全音は9つ分割しないといけないらしく,この両者の関係が「ややこしい」らしい。

マカームは,4~5音からなる音の間の音程の関係を示したもので,いわゆる旋法だけど,中世西洋のミクソリディアやドリアにあたるものもあれば,微分音や増2度を使ってどれにも当てはまらないものもある。

ただ,あとでも発表者や同好の知り合いの研究者の方と話したけど,ギリシアも4音のテトラコードが基本。
その中で全音が支配的なディアトニック,半音が支配的なクロマティック(他に増2度が出てくる),そして微分音が支配的なエンハーモニック(結果として他の音程は広い)も出てくる。
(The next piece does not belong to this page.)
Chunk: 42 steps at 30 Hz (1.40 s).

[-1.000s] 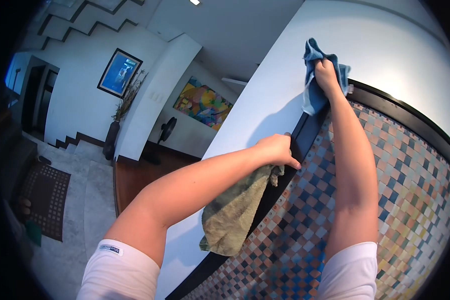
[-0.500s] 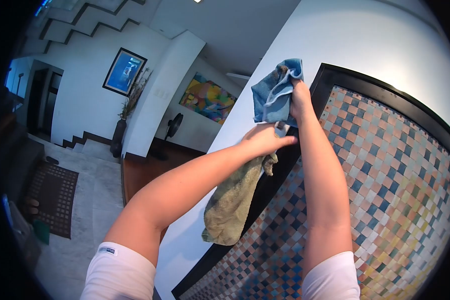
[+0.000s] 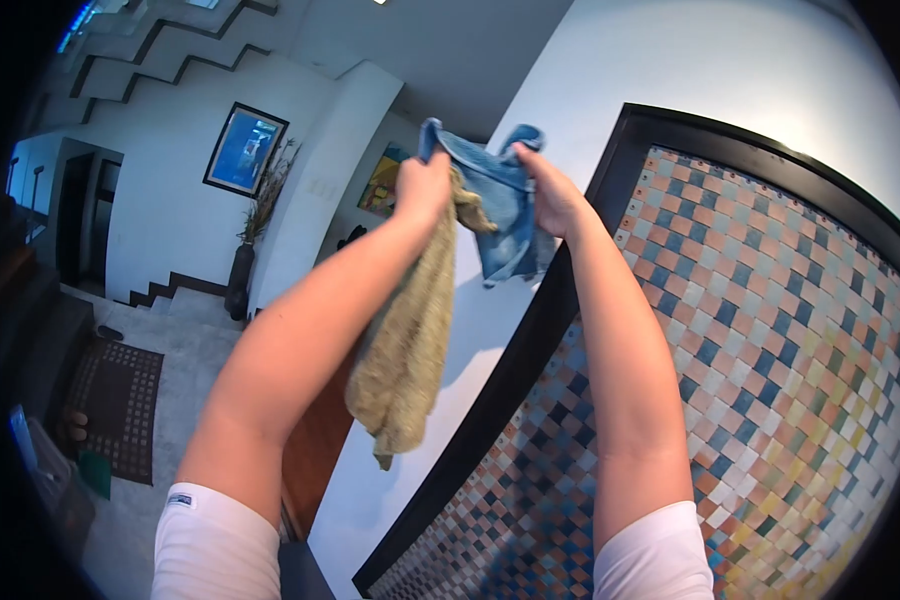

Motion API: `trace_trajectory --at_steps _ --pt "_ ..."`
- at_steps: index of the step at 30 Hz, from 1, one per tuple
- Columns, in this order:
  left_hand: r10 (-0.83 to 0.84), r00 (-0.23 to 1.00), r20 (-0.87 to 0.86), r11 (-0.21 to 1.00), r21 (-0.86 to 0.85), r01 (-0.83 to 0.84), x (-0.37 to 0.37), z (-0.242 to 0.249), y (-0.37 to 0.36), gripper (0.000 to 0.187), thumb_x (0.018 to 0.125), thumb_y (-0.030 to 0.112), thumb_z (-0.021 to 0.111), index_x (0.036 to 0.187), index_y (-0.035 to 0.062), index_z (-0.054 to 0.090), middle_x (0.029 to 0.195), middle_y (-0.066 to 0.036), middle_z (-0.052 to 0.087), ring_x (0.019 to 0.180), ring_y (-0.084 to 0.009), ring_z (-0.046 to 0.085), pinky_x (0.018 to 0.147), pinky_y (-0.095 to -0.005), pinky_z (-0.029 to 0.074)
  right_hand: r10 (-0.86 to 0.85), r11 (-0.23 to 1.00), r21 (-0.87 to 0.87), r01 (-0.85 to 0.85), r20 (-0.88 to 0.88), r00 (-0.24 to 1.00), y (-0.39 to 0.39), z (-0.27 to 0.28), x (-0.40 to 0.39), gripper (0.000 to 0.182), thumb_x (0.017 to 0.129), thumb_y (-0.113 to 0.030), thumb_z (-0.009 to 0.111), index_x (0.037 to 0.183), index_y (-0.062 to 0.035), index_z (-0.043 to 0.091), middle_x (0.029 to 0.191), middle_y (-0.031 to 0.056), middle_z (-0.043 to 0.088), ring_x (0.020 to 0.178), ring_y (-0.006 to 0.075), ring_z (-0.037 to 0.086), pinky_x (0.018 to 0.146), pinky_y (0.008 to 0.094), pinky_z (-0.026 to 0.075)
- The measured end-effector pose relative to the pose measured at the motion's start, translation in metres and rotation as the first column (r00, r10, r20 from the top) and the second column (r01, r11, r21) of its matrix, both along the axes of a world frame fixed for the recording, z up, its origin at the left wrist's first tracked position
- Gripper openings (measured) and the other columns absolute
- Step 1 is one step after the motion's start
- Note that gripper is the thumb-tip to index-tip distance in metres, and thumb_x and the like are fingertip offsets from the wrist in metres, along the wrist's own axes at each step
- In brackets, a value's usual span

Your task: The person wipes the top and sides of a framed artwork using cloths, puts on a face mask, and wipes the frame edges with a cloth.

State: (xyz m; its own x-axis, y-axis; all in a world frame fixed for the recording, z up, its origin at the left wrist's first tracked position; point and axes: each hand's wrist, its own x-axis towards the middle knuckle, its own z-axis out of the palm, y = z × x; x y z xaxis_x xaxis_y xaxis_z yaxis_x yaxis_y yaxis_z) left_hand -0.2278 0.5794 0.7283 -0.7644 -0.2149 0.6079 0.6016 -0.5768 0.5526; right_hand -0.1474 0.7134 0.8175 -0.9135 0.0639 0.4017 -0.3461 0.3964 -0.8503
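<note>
A blue cloth (image 3: 500, 190) is stretched between my two raised hands, its lower part hanging loose. My left hand (image 3: 425, 185) is closed around one corner of it and also grips an olive-green cloth (image 3: 405, 340), which dangles below the fist. At the other end, my right hand (image 3: 553, 195) pinches the blue cloth near its top edge. Both cloths are held in the air in front of the white wall, to the left of the woven panel (image 3: 750, 330) with its dark frame (image 3: 610, 190).
A framed blue picture (image 3: 246, 147) hangs on the far wall beside a tall dark vase (image 3: 240, 280) with dried stems. Stairs climb at upper left. A brown mat (image 3: 115, 400) lies on the grey floor. Part of a colourful painting (image 3: 382, 180) shows behind my left hand.
My left hand has moved up and left, carrying the olive-green cloth, and now grips a corner of the blue cloth. My right hand has shifted left, and the blue cloth is spread wider.
</note>
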Motion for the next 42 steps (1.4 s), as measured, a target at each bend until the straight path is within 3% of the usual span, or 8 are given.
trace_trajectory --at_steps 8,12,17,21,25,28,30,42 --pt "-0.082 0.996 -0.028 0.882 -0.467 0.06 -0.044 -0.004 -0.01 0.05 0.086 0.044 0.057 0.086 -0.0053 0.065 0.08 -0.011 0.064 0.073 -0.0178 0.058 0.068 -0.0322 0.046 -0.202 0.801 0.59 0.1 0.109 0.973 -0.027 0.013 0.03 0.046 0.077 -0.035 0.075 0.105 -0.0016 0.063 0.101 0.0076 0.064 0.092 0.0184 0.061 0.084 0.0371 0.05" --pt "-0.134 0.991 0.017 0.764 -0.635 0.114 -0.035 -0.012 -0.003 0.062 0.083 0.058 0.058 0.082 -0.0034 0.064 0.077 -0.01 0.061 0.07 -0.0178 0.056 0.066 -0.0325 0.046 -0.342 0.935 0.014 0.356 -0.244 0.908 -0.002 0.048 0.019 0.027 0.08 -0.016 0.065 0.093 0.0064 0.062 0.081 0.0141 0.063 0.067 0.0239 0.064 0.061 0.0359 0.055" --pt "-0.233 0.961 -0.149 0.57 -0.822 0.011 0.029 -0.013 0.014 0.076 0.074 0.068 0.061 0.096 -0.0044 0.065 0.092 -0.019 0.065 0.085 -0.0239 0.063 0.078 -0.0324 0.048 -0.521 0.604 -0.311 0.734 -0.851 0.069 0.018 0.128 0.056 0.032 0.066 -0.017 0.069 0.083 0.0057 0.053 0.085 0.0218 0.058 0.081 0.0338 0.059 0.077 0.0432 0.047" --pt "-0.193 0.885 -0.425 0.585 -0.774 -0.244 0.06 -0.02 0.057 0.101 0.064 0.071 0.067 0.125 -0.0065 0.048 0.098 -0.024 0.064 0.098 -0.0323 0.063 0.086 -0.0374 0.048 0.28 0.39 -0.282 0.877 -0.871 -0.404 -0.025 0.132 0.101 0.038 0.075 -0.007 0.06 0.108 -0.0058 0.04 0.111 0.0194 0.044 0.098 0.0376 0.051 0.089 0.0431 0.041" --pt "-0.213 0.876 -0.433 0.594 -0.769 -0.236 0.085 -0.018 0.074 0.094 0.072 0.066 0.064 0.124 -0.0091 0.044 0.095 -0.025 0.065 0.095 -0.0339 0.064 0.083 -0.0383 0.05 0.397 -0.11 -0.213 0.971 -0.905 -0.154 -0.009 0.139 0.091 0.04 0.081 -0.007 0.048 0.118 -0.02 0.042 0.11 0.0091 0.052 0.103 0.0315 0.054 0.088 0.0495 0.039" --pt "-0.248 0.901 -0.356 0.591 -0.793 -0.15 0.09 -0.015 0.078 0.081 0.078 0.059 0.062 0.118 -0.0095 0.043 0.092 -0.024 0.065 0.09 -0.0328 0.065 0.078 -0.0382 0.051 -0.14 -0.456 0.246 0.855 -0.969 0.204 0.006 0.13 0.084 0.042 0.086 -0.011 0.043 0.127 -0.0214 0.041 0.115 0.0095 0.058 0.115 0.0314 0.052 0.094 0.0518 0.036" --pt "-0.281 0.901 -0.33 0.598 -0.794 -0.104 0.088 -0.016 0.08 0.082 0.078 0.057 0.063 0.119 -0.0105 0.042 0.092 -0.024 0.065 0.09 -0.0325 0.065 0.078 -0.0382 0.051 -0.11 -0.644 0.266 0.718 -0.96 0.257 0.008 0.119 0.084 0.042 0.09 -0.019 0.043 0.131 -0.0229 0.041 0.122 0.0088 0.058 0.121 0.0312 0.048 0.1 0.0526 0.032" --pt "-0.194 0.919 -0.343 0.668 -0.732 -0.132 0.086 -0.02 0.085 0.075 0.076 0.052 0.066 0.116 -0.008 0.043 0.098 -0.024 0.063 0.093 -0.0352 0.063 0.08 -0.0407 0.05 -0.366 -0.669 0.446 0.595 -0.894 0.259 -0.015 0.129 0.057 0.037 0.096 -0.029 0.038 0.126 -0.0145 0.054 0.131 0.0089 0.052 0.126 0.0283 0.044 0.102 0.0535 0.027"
それを合体させて8~9音の音階を構成するから,音階の低い方と高い方では違う「旋法」にもなるし,マカームでもそうなるとのこと。

また,このエンハーモニックがどのくらいの音程なのかが,今の私の疑問の1つ。
半音の半分という単純なものではないだろう。
そもそも半音も数種類あるから(全音も最低「大全音」と「小全音」がある),分割の仕方によっては現実には様々な微分音が生じるはず。
なので,ギリシアの音楽理論をきちんと研究しないといけない。
それが課題の1つ。

今日の発表でも,同じ微分音の表示(本来口伝)でも,上昇する時には高めに,下降する時には低めに取るらしい。
理論と実際には少し違いがあるとのことで,よくあることだと思う。

発表後,実際にカーヌーンの試奏体験もできるということで,やはり発表を聴いていた知り合いの研究者の方と訪れて,何か一緒にできそうなことがあれば…という話に。
その方とは,古代の文献に記されている音階の復元,そして楽器の復元ができれば…という話をしている。

こうなると,旧約聖書の朗唱記号にも本気で取り組まないといけない。
せっかく課題を頂いたので,来年からの研究プロジェクトの1つに考えたい。

ちなみに,今回の学会の会場校は,音楽専攻があって,楽器のコレクションもあるとのことで,他にも面白い楽器が展示されていた。
音楽学会ではないのに,音楽について様々な良い刺激を受けられて感謝だった。